Is U.S. Agricultural Policy Economically Damaging?

From Thinking Outside the Boxe’s London Correspondent

         

Every year, the U.S. government gives out about $25 billion in subsidies to farmers around the country. Considering the current budget deficit problems in the U.S., is it worth paying out so much to farmers, or is the current system only damaging the economy even further?

 

In theory, farm subsidies are an excellent idea. Farmers do some of the most important and most underappreciated work in the United States, ensuring a consistent food supply to all parts of the country. As farmers’ work is highly susceptible to risk factors such as floods, storms and drought, farm subsidies provide a safety net to ensure that farmers are able to feed the nation without putting their own financial security at risk. According to FoodFirst.org, crop prices have been steadily decreasing for the past 60 years, and the U.S. government uses a “price floor” system that compares current prices to a baseline standard and hands out direct payments to farmers to compensate them if prices fall below that line. With farm subsidies, the U.S. government can support small farms that would be unable to exist under this level of financial uncertainty.
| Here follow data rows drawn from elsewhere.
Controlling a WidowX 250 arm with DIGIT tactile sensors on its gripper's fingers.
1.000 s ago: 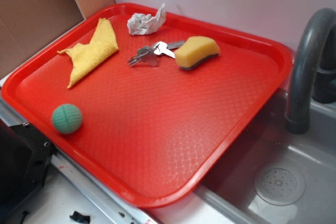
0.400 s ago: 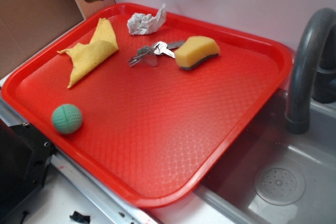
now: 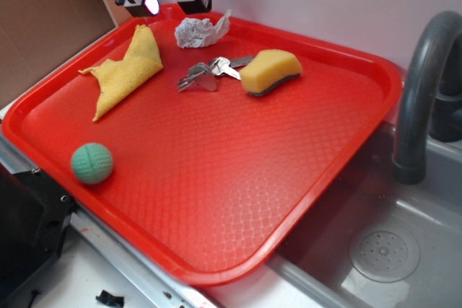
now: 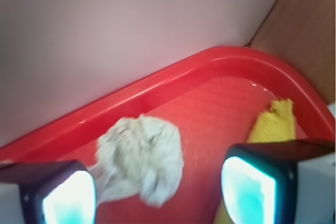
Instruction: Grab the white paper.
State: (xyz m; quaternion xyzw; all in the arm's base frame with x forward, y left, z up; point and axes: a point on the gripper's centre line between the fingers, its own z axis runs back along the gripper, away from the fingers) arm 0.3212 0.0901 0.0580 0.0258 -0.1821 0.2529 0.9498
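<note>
- the tool (image 3: 167,1) hangs wide open, holding nothing, at the tray's (image 3: 216,178) 11 o'clock corner
- white paper (image 3: 201,31) sits just right; probably best to centre over it, then drop

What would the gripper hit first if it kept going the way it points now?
Most likely the white paper: the wrist view shows it between the open gripper's fingers, ahead of them. Behind it come the red tray's rim and the wall. Depth is hard to judge.
</note>
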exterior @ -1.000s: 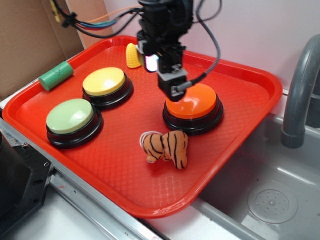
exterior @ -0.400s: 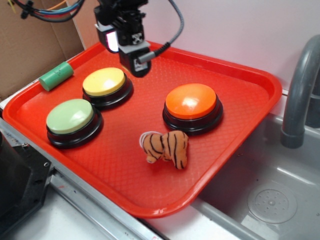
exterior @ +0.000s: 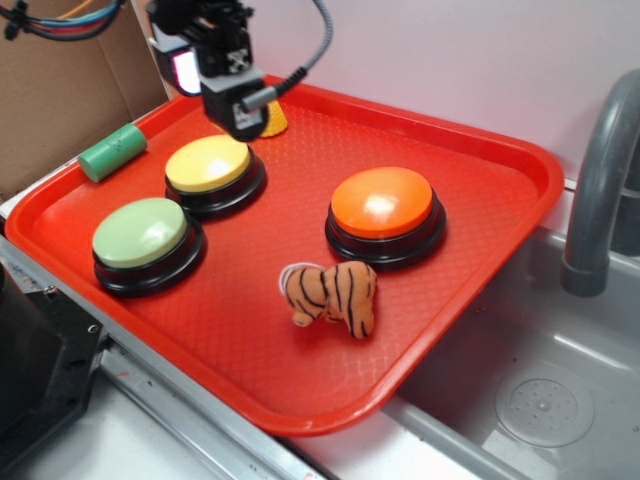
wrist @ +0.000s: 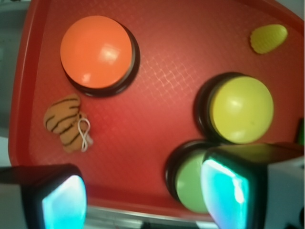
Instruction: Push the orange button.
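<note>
The gripper (exterior: 238, 118) hangs above the far left part of the red tray (exterior: 480, 150), over the tray floor just behind the yellow button (exterior: 207, 163) and in front of a small yellow corn toy (exterior: 273, 122), which it partly hides in the exterior view. In the wrist view its two fingers (wrist: 223, 190) stand well apart at the bottom of the picture with nothing between them, so the jaws are spread and empty. The orange button (exterior: 382, 202), glossy and domed on a black round base, sits near the middle of the tray, well apart from the gripper and untouched. A striped tiger plush (exterior: 332, 294) lies just in front of it. The pale green button (exterior: 140, 232) sits at the near left, beside the yellow one. A green cylinder (exterior: 112, 151) rests on the tray's left rim. A grey faucet (exterior: 600, 170) rises over the sink (exterior: 540, 400) at right
</note>
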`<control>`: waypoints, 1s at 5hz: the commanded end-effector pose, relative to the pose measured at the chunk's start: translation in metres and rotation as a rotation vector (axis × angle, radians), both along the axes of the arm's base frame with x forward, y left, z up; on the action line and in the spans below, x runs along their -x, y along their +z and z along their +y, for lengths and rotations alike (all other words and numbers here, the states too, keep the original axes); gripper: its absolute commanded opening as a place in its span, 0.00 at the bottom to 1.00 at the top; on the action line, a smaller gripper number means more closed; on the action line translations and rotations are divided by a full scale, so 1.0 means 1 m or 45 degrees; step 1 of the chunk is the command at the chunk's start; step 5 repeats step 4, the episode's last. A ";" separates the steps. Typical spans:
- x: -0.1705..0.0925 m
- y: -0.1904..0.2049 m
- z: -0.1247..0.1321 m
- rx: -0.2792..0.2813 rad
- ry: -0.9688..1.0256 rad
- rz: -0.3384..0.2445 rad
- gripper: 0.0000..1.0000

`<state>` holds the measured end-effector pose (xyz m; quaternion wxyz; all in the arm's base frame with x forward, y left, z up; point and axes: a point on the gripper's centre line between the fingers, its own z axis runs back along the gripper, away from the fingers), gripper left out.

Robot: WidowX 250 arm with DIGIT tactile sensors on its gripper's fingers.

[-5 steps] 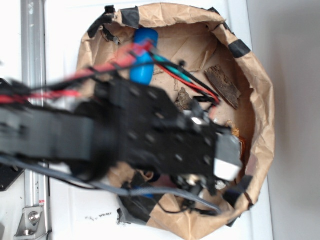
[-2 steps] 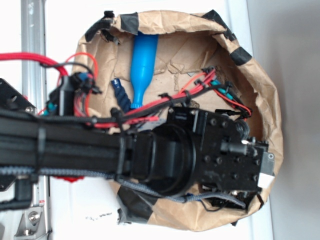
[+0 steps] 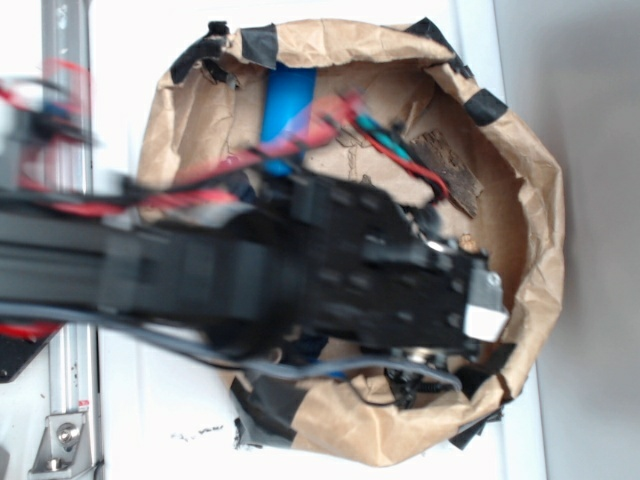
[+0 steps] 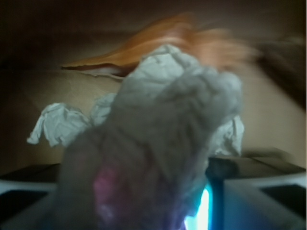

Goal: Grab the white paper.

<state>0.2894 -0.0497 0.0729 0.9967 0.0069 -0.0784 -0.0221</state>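
The white paper (image 4: pixel 158 139) fills the blurred wrist view, right against the pincer (image 4: pixel 153 211). Whether the pincer clamps it cannot be told. Behind the paper lies brown liner (image 4: pixel 57 91).

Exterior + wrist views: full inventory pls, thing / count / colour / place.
white paper: 1, white-grey, crumpled; fills the wrist view right at the gripper, blurred; hidden under the arm in the exterior view
brown paper liner: 1, brown, a bowl-like nest with black tape patches on its rim, on a white surface
blue bottle: 1, blue, upper left inside the liner, lower part covered by the arm
bark piece: 1, dark brown, upper right inside the liner
orange thing: 1, orange, behind the paper in the wrist view, too blurred to name
metal rail: 1, grey, left edge of the exterior view
arm: 1, black with red and teal wires, reaching in from the left, motion-blurred
gripper: 1; only dark finger shapes visible along the bottom of the wrist view, open or shut unclear
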 end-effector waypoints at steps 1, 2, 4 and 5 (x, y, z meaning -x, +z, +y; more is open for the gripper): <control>0.027 0.072 0.041 -0.109 0.199 -0.012 0.00; 0.041 0.089 0.042 -0.098 0.181 -0.002 0.00; 0.052 0.081 0.059 -0.075 0.215 -0.038 0.00; 0.052 0.081 0.059 -0.075 0.215 -0.038 0.00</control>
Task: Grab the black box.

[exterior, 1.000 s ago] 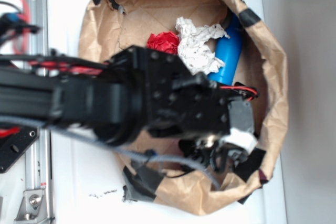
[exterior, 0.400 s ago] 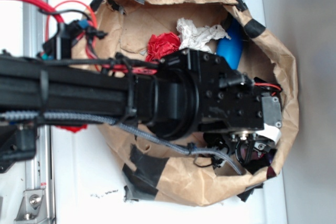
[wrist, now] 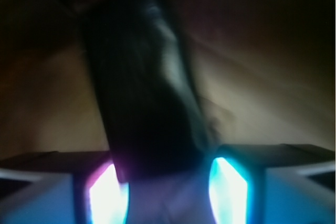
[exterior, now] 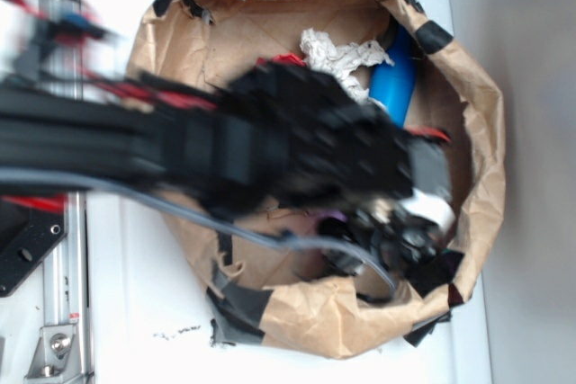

Despite the large figure spent on farm subsidies, the U.S. also manages this relatively cheaply: although agriculture makes up 4.6% of the U.S.’s gross domestic product, the subsidies only account for less the 0.25% of the annual budget.

 

However, farm subsidies currently fail to provide any real support to farmers in need. The majority of crops are ineligible for subsidies, with 90% of the money going to farmers of wheat, cotton, corn, soybeans and rice. Even when considering only these crops, the subsidies go almost exclusively to large agribusinesses and fail to reach the small, local farmers that people might imagine when considering a subsidy system. According to the Environmental Working Group, 10% of the U.S.’s largest and richest farms collect 75% of federal farm subsidies; these farms have an average income of $200,000 a year. This occurs because farm subsidies are currently tied to the amount of crop produced, meaning that the largest farms automatically receive the greatest payouts. From one perspective, this makes sense: farms that plant more of a crop undergo greater financial risk, and so deserve greater financial assistance if the gamble does not pay off. However, the current subsidy system does not only pay farmers if their crops fail, but as a default handout every year, without any consideration of individual financial need, meaning that taxpayer money does not go to the struggling individual farmers, but to big businesses.

 

Indeed, many critics of the current subsidy system suggest that it is causing greater harm to the agricultural economy (and so, indirectly, to small farmers) than help. Because subsidies are paid per amount of crop produced, farmers can increase the subsidies received, and so their income, by planting more and more of the main five subsidy crops. This leads to overproduction, which drives down prices and in turn creates a greater demand for subsidies. According to The Heritage Foundation, this vicious circle is destroying small-scale agriculture and having a detrimental effect on global agriculture as a whole. In 1996, for example, when the “floor price” of soybeans rose from $4.92 per bushel to $5.26 per bushel, farmers planted an additional 8 million acres of the crop, causing a 33% decline in prices over the following two years.

 

The current subsidy system is also locking potential new farmers out of the business. Because subsidies are tied to the acreage each farm has available for crops, they have inflated the value of farmland by 30%, according to the Heritage Foundation. As this places farmland out of the price range of most young people, the average age of farmers in the U.S. has now risen to 55, and most of the farmland that goes on sale is bought up by agribusinesses that use their large subsidies to buy out smaller family farms. Although the existence of these large agribusinesses might increase efficiency in the agricultural market, it also decreases competition, and certainly isn’t what people imagine when they agree to spend part of their income on subsidies for farmers.

 

However, this does not mean that the U.S. government should scrap farm subsidies altogether. Although the Heritage Foundation argues that the farms do not need subsidies, as the average household income of a farmer is well above the national average at $81,420, this conclusion ignores the fact that these statistics include agribusinesses who produce crops on mass and receive large subsidies, outweighing and overshadowing the significantly lower earnings of small farmers when the average income is calculated. Similarly, while new farms currently fail at 1/6th of the rate of other non-farm businesses, this success may be directly connected to the government subsidies that make farming a (relatively) secure financial venture. Without any subsidies to support new farms, these statistics would be quite different. The situation of U.S. farmers is also not comparable to cases in other countries where subsidies have been eradicated completely. Although both Australia and New Zealand managed to successfully eliminate farm subsidies in the 1970s and 1980s, farmers in these countries do not have to be concerned by extreme unpredictable weather such as hurricanes and tornadoes that can completely destroy a farm’s entire earnings for the year.

 

Despite the failings of the current system, farming is a financially risky business, and one that must flourish. Supermarket shelves will not fill themselves, and the U.S. should not be reliant on other nations for a majority of its agricultural needs. We should therefore reform our farming subsidies to remove the ties to acreage farmed and instead take into account the financial need of the individual recipients.